▶ Activity:
In the entries below, find the lines that include "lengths" and give their number as the whole reply.

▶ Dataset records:
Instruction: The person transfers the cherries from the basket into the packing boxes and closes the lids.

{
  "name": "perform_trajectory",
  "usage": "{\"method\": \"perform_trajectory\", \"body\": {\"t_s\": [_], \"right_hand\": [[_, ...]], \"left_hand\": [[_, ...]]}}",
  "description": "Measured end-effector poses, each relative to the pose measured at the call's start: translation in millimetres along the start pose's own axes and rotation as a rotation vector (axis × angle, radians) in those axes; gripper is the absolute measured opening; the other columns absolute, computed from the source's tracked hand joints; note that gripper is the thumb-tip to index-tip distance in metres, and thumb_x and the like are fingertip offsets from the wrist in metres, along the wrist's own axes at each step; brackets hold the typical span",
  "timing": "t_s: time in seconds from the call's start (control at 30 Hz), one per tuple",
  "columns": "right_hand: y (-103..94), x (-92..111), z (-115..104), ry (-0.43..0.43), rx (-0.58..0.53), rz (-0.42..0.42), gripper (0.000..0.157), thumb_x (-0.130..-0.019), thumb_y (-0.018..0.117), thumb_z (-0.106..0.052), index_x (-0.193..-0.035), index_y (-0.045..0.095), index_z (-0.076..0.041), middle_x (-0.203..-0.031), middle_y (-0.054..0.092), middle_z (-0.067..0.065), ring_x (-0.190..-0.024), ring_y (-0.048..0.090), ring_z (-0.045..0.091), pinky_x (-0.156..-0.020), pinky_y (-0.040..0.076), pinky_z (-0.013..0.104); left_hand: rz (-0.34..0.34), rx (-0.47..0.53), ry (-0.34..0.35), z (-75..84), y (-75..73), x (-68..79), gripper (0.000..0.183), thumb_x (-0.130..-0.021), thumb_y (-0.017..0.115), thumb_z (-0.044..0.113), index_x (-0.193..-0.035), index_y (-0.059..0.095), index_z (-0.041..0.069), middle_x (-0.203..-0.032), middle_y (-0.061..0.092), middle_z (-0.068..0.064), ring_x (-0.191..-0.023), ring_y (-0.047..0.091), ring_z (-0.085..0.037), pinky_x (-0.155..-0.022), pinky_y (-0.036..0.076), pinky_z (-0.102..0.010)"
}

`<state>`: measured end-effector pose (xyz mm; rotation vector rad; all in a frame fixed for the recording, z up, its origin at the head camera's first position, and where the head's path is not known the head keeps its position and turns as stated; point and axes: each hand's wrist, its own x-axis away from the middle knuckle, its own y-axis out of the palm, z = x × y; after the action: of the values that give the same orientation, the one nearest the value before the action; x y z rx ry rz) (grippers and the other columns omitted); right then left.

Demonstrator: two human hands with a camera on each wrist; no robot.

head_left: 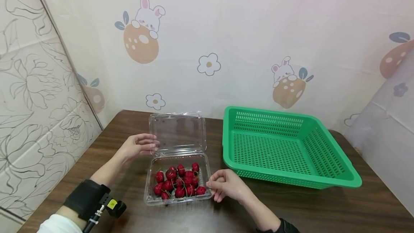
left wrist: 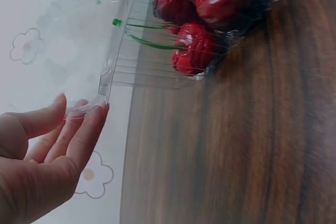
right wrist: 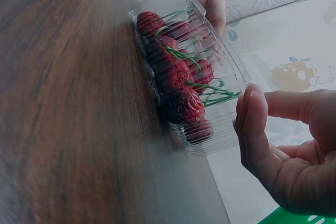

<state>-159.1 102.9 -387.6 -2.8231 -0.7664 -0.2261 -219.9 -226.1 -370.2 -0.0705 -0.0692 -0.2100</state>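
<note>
A clear plastic clamshell box (head_left: pixel 210 175) stands on the table with its lid (head_left: pixel 179 132) raised at the back. Dark red, wrinkled cherries (head_left: pixel 179 181) with green stems lie in its base. My left hand (head_left: pixel 139 146) holds the left edge of the lid, thumb and fingers on either side of the plastic in the left wrist view. At the base's right side, my right hand (head_left: pixel 224 185) pinches the rim between thumb and forefinger. In the right wrist view the cherries (right wrist: pixel 176 74) show through the box wall, and part of my left hand appears beyond.
A green perforated plastic basket (head_left: pixel 336 161) stands to the right of the box, close to my right hand. Everything rests on a dark wooden table (head_left: pixel 129 208). A patterned wall covering (head_left: pixel 210 21) rises behind the table, with a floral panel (head_left: pixel 35 92) at the left.
</note>
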Motion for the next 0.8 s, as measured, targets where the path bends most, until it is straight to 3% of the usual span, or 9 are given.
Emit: {"method": "perform_trajectory", "body": {"t_s": [0.13,0.3,0.5,0.63,0.8], "right_hand": [[1.2,0,1,-0.03,0.041,0.025,0.021,-0.083,0.061,-0.012,-0.09,0.054,0.007,-0.058,0.056,0.006,-0.045,0.054,0.012,-0.046,0.048,0.033],[2.7,2,0,-0.068,0.111,0.06,0.024,-0.083,0.061,-0.013,-0.094,0.055,0.008,-0.058,0.056,0.008,-0.045,0.055,0.014,-0.046,0.048,0.037],[5.2,6,-2,-0.109,0.236,0.114,0.032,-0.083,0.062,-0.02,-0.098,0.056,0.008,-0.057,0.057,0.007,-0.045,0.056,0.017,-0.045,0.048,0.036],[7.5,12,-7,-0.166,0.393,0.18,0.039,-0.083,0.062,-0.024,-0.102,0.055,0.009,-0.057,0.057,0.002,-0.046,0.055,0.013,-0.044,0.046,0.028],[11.9,23,-30,-0.344,0.676,0.331,0.029,-0.08,0.065,-0.019,-0.097,0.059,0.004,-0.061,0.055,-0.006,-0.049,0.05,0.002,-0.047,0.042,0.018]], "left_hand": [[0.012,-0.06,0.073,-1.7,1.2,6.4,0.043,-0.083,0.06,0.004,-0.119,0.043,-0.011,-0.111,0.055,-0.024,-0.09,0.061,-0.021,-0.081,0.042,-0.044],[0.068,-0.15,0.151,-5.3,3.7,13.6,0.04,-0.081,0.063,0.007,-0.115,0.049,-0.008,-0.109,0.056,-0.023,-0.092,0.06,-0.019,-0.076,0.047,-0.036],[0.12,-0.128,0.231,-9.8,9.1,19.5,0.036,-0.077,0.066,0.004,-0.108,0.053,-0.008,-0.106,0.059,-0.021,-0.094,0.06,-0.018,-0.074,0.048,-0.029],[0.135,-0.12,0.311,-11.7,12.8,23.0,0.032,-0.077,0.065,-0.002,-0.105,0.053,-0.011,-0.104,0.057,-0.026,-0.092,0.06,-0.02,-0.072,0.048,-0.029],[0.165,-0.153,0.354,-12.9,15.3,26.2,0.03,-0.077,0.065,-0.002,-0.104,0.055,-0.01,-0.103,0.057,-0.027,-0.09,0.061,-0.015,-0.07,0.049,-0.028]]}}
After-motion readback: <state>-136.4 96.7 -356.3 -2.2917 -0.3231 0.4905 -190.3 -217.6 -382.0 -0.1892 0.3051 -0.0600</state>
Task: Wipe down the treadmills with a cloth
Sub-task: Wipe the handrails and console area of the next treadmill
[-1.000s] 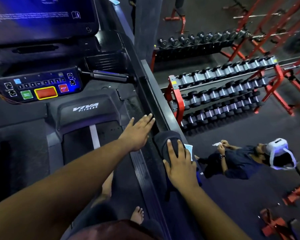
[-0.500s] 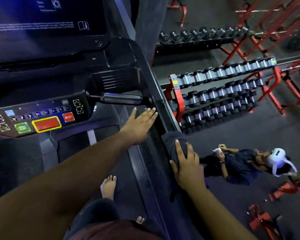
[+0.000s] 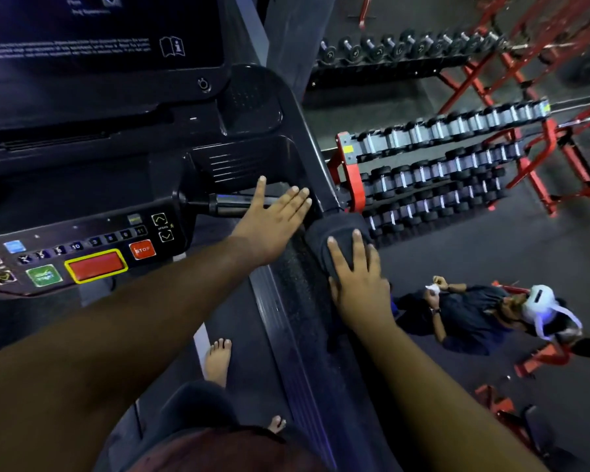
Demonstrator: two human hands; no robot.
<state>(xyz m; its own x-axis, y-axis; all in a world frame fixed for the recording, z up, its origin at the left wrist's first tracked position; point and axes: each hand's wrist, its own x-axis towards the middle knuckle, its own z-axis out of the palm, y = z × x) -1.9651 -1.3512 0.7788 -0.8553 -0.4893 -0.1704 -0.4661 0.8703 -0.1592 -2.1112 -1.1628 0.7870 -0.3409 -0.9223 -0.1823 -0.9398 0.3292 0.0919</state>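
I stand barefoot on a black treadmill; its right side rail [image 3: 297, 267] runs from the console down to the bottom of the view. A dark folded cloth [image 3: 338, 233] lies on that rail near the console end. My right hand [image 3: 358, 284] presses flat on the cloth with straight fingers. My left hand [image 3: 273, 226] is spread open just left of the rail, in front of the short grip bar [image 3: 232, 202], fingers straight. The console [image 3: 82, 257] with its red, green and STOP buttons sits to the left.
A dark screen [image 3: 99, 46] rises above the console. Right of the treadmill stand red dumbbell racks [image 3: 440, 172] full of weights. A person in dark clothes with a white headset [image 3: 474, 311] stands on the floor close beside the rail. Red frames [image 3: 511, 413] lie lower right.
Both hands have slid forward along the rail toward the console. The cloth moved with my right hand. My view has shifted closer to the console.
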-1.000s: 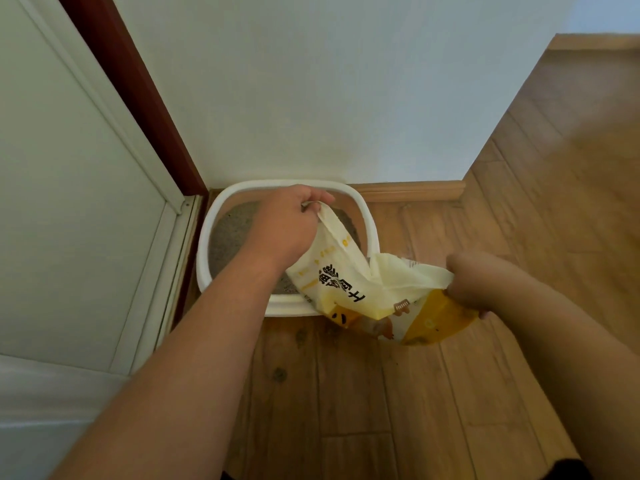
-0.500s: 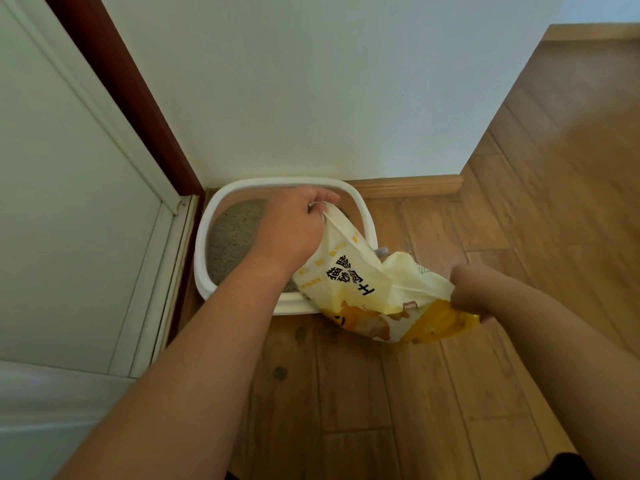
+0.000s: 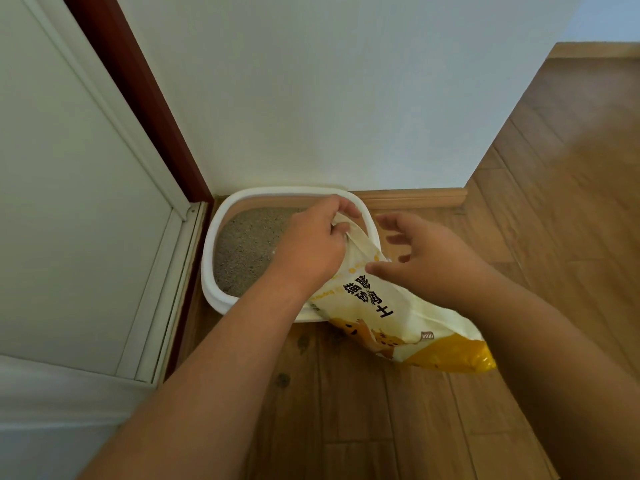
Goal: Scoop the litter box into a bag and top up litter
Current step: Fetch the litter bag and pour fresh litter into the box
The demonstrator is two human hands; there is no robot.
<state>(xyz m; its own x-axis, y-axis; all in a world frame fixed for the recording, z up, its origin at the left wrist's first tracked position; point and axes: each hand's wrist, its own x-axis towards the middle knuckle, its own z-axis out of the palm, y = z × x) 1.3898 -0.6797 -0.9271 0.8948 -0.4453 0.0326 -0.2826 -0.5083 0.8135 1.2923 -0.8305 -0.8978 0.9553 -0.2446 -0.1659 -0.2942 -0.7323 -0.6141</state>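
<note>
So the right hand (image 3: 434,258) just let go of the litter bag's (image 3: 398,317) bottom, fingers spread open above it. Left hand (image 3: 311,247) grips the mouth over the litter box (image 3: 214,244). Pouring's probably pausing.

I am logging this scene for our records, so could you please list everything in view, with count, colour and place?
litter box: one, white, on the floor in the corner by the wall.
litter: grey-brown, fills the box.
litter bag: one, cream and yellow with black print, top end over the box's right rim, bottom end over the floor.
floor: brown wood planks.
wall: white, behind the box, with a wooden skirting board.
door: white, left, with a dark red frame.
left hand: grips the bag's top end.
right hand: fingers spread, beside the bag's upper part.
</note>
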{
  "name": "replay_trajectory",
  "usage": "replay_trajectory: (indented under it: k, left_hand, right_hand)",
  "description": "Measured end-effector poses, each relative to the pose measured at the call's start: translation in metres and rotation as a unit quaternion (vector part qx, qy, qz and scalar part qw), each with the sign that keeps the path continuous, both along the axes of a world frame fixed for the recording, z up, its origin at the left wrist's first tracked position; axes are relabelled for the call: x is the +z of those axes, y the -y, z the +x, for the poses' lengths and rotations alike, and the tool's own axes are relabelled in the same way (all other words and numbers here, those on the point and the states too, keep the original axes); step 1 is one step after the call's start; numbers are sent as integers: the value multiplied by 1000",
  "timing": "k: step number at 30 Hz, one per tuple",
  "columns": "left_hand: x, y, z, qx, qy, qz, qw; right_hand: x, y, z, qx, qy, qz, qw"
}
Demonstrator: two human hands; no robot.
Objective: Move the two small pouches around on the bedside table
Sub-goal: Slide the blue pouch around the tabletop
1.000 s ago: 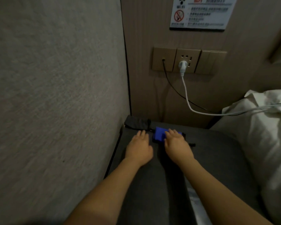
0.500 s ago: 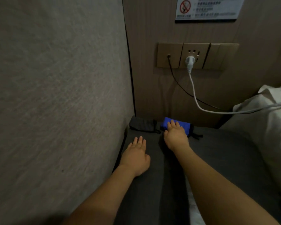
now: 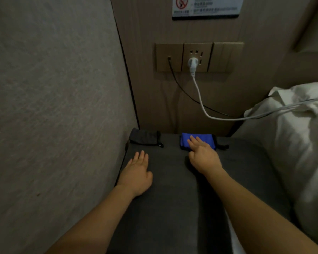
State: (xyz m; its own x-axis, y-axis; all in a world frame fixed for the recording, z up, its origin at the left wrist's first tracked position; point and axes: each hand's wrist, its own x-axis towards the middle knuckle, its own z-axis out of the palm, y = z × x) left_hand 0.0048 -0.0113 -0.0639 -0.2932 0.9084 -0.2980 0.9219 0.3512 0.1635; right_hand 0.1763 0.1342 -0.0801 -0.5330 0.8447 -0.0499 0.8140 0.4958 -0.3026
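Blue nylon-looking fabric marks the blue pouch, which lies at the far edge of the dark grey worktop, close against the wooden wall panel. The right hand rests flat on it, fingers stretched over its top; the grip is released, pressing down and not pinching anything. A short black strap sticks out from the pouch's right end.

The dark grey pouch sits in the far left corner, beside the textured side wall, with a small clip at its near right corner. The left hand lies palm down on the bare worktop just short of that pouch, fingers loosely spread, touching neither pouch and holding nothing.

As to progress, the two pouches lie well apart along the back edge, one under a hand and one untouched. Since the task is only to shift them about, there is no fixed end state to read off; I would judge the blue one to be mid-slide or just set down, and the grey one likely next, given how near the left hand is.

Counted: two pouches, one blue and one dark grey; two hands; two cables, one white cable plugged into the wall socket and one thin black cable beside it; one white pillow at the right.
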Motion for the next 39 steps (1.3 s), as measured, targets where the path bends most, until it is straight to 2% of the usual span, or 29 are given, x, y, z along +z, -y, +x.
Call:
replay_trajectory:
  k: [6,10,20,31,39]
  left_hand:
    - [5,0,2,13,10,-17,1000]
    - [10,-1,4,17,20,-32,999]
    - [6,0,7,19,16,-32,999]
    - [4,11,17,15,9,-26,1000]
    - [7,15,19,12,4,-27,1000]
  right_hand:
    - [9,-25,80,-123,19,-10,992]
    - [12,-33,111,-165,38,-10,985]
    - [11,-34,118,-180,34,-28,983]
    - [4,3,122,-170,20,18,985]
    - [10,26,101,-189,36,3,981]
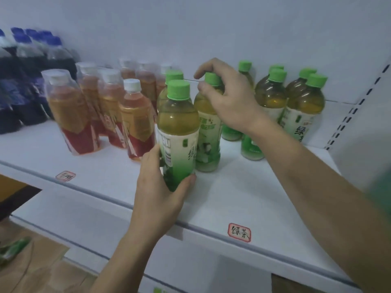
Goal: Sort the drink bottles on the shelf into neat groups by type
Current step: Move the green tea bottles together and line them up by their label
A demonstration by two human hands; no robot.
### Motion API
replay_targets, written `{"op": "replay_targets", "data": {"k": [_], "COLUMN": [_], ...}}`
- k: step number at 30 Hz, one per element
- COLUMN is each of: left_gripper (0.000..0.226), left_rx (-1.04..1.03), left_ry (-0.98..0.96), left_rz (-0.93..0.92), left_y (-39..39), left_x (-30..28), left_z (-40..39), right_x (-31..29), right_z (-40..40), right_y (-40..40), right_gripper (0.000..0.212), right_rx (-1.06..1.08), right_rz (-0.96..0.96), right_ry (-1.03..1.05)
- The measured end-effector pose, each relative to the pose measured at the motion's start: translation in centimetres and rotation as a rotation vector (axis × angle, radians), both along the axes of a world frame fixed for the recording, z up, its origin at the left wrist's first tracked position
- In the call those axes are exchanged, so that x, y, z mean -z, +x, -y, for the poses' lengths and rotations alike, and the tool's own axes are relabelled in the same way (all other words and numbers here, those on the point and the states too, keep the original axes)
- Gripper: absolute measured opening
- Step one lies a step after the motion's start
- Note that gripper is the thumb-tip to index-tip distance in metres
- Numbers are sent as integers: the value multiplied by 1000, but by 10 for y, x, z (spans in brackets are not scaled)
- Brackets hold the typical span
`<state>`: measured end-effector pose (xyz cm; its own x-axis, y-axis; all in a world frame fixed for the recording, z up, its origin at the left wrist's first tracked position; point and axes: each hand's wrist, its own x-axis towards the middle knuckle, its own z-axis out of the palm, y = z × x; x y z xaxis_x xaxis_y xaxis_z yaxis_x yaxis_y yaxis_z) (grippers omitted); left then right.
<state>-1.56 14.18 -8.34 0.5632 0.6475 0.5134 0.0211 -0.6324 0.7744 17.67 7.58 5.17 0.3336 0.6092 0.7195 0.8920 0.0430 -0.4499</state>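
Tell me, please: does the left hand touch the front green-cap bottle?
Touching. In the head view the left hand grips the lower part of the front green-cap bottle, with its thumb on one side and its fingers wrapped round the other.

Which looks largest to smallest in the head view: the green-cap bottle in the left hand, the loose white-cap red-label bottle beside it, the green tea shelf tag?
1. Green-cap bottle, though nearest the camera.
2. White-cap bottle.
3. Shelf tag.

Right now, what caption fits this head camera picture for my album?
Left hand grips a green-capped tea bottle; right hand holds its neighbour's neck on the white shelf.
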Motion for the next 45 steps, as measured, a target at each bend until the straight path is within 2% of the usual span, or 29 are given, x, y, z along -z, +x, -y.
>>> {"op": "replay_targets", "data": {"k": [4, 8, 11, 13, 15, 17, 19, 21, 23, 25, 27, 30, 33, 38, 42, 45], "left_gripper": [85, 94, 98, 82, 56, 32, 26, 43, 70, 87, 93, 94, 78, 74, 68, 75], "left_rx": [-25, -54, -193, -296, -339, -273, -140, -54, -80, -186, -253, -192, -72, -90, -186, -186], "left_ry": [-23, -36, 26, 124, 255, 371, 391, 322, 189, 82, 11, -151, -271, -245, -184, -187], "left_rz": [36, 60, 108, 204, 269, 269, 214, 94, -2, 8, 26, -46, -154, -93, -62, -108], "left_y": [1, 2, -3, -9, -12, -7, 6, 29, 54, 78, 97, 113, 115, 113, 115, 117], "left_x": [2, 1, 3, 2, 1, -1, -7, -16, -23, -30, -31, -21, -12, -7, -8, -7], "left_z": [1, 6, 16, 27, 40, 56, 75, 90, 98, 99, 98, 89, 77, 73, 72, 72], "right_x": [-1, 0, 0, 0, -1, -3, -7, -12, -17, -21, -25, -32, -37, -35, -29, -46], "right_z": [7, 12, 12, 12, 11, 12, 16, 22, 26, 30, 35, 46, 56, 62, 63, 62], "right_y": [4, 7, 8, 10, 10, 10, 14, 20, 25, 30, 37, 46, 49, 43, 40, 42], "right_gripper": [20, 19, 16, 11, 10, 20, 24, 22, 19, 13, 8, 10, 15, 11, 27, 28], "right_rx": [-63, -104, -99, -91, -75, -57, -59, -88, -109, -91, -75, -164, -242, -193, -90, -62], "right_rz": [-111, -143, -154, -153, -133, -118, -108, -89, -51, 9, 50, 37, 14, 55, 108, 203], "right_ry": [15, 11, 37, 58, 59, 58, 40, -8, -64, -122, -171, -260, -357, -306, -225, -350]}}
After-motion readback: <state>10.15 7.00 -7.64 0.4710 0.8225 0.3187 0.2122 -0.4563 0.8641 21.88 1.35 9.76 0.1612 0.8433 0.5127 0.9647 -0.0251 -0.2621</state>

▶ Task response:
2